INPUT START

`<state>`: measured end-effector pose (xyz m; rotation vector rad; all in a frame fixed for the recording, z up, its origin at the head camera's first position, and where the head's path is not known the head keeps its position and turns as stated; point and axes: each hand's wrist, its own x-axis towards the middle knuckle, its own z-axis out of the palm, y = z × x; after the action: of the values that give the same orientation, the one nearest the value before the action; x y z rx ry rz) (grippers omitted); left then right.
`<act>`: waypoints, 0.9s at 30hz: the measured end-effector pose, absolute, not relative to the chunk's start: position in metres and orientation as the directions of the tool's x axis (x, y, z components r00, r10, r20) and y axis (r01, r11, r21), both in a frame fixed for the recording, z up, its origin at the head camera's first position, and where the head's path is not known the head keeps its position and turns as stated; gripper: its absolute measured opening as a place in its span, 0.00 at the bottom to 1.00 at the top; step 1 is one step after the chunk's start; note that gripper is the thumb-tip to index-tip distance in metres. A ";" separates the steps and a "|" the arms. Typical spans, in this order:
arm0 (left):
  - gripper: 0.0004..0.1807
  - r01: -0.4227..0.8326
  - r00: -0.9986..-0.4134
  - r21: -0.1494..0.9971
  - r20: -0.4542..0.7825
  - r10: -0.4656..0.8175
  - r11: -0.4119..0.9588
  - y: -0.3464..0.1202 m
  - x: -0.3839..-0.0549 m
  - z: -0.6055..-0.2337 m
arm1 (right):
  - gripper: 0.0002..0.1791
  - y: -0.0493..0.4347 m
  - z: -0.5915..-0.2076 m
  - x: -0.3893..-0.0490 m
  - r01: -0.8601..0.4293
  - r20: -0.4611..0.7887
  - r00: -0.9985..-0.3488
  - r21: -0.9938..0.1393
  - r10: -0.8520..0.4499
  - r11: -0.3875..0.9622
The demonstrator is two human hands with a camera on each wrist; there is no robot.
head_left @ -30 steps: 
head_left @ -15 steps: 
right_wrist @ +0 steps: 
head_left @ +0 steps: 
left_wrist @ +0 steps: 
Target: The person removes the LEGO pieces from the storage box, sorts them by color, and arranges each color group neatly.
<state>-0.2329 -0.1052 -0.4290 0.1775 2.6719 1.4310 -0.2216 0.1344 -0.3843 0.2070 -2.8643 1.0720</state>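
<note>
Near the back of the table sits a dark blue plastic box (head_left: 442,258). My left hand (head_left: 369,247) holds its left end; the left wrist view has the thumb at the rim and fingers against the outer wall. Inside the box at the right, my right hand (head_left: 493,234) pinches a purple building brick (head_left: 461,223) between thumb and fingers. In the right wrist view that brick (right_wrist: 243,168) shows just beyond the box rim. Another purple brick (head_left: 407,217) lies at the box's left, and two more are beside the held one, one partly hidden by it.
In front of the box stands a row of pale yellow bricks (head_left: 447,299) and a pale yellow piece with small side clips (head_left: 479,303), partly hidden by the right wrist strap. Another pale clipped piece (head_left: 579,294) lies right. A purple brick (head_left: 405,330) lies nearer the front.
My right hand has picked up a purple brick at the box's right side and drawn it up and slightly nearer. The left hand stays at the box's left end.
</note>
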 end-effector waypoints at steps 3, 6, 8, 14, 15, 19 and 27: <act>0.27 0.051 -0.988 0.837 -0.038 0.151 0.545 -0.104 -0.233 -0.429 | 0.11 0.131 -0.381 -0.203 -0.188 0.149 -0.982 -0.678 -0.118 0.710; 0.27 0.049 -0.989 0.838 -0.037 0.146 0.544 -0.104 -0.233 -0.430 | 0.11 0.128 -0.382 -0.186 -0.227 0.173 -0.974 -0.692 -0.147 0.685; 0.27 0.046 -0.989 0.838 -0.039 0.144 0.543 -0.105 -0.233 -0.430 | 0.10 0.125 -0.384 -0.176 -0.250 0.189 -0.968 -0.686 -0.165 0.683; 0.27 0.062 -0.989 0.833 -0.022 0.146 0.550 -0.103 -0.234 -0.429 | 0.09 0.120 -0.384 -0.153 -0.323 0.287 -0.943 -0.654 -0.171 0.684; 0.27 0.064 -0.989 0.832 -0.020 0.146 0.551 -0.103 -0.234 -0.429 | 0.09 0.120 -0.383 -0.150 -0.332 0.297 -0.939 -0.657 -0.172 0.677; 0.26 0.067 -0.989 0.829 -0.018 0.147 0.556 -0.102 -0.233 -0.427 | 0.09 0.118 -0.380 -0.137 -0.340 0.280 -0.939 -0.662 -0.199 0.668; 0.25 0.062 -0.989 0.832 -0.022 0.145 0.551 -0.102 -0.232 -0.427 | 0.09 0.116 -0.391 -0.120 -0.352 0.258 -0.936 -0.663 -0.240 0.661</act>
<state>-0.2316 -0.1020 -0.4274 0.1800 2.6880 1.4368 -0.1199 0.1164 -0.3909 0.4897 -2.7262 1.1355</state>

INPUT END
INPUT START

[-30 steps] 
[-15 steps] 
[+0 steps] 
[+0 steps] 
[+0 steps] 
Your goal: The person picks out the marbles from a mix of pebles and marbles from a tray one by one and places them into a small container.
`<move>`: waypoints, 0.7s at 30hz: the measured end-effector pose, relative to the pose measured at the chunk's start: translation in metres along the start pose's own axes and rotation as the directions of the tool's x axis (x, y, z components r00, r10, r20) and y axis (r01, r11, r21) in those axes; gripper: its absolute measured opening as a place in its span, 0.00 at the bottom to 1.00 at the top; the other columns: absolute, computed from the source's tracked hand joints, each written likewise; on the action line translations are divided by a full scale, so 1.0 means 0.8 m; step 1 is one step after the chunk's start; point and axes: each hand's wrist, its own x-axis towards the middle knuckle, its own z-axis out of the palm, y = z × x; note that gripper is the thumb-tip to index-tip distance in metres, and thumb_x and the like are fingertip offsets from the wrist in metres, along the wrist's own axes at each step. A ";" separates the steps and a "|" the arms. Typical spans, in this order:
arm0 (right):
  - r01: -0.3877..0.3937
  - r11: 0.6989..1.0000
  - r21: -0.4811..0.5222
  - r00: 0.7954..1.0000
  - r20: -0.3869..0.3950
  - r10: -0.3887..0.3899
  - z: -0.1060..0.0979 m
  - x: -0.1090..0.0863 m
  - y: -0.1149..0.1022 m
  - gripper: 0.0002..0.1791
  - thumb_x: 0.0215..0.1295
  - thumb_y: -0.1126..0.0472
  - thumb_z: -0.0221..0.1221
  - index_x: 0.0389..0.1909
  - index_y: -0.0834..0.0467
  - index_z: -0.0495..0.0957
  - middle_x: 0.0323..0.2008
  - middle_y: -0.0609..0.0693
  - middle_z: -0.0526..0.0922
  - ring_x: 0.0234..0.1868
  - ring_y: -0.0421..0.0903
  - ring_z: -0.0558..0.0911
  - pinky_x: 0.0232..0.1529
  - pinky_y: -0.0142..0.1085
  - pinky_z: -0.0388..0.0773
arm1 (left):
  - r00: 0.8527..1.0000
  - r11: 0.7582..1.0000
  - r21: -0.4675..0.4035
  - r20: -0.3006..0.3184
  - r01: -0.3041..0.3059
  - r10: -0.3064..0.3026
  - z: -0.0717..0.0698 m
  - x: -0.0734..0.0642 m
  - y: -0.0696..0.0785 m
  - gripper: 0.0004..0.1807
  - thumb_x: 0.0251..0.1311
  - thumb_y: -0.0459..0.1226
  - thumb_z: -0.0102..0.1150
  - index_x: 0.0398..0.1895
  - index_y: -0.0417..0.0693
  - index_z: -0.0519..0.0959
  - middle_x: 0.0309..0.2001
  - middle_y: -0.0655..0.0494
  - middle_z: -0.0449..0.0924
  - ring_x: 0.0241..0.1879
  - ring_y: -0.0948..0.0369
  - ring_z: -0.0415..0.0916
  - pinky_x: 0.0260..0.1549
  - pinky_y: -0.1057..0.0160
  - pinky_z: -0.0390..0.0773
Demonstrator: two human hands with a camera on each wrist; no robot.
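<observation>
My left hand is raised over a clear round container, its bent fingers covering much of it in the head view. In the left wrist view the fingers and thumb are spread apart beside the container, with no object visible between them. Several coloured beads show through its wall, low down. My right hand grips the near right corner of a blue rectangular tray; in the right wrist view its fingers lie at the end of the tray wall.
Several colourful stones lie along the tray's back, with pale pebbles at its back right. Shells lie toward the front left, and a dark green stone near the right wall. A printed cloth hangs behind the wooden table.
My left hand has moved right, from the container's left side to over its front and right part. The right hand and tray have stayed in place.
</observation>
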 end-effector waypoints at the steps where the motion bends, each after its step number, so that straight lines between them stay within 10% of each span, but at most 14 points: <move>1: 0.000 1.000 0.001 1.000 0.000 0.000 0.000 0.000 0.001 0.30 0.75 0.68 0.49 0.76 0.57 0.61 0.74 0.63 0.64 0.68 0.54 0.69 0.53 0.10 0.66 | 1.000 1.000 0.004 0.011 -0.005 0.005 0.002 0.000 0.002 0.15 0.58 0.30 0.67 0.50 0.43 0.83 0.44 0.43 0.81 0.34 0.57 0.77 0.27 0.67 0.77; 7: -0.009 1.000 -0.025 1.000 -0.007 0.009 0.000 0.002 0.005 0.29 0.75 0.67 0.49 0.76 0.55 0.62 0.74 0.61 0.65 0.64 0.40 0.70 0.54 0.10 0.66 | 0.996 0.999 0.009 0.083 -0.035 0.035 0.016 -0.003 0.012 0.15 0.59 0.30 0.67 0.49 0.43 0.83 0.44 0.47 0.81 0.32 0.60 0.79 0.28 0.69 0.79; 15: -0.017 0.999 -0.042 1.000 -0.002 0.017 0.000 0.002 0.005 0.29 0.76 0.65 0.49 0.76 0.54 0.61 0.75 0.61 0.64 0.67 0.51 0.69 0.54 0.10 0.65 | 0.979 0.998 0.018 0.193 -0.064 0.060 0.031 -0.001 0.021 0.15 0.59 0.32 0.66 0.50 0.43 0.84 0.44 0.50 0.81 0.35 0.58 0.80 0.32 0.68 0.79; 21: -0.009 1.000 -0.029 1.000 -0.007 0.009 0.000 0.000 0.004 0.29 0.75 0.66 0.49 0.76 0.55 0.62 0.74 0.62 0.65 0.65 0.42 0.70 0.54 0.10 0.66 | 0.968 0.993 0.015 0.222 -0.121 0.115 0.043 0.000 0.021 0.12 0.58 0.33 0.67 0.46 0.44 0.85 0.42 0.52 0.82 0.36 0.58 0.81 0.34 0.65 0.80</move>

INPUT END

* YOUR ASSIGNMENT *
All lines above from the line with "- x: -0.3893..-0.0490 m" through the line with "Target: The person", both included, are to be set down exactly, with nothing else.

* TASK OUTPUT *
  - x: -0.3893..-0.0490 m
  - r01: -0.8601..0.4293
  - r20: -0.4611..0.7887
  - r00: -0.9985..-0.3488
  - r21: -0.9938..0.1393
  - r10: -0.8520..0.4499
  - r11: -0.3875..0.9622
The demonstrator is two human hands with a camera on each wrist; there is no robot.
head_left @ -30 steps: 
head_left @ -15 steps: 
right_wrist @ +0 steps: 
head_left @ +0 steps: 
left_wrist @ +0 steps: 
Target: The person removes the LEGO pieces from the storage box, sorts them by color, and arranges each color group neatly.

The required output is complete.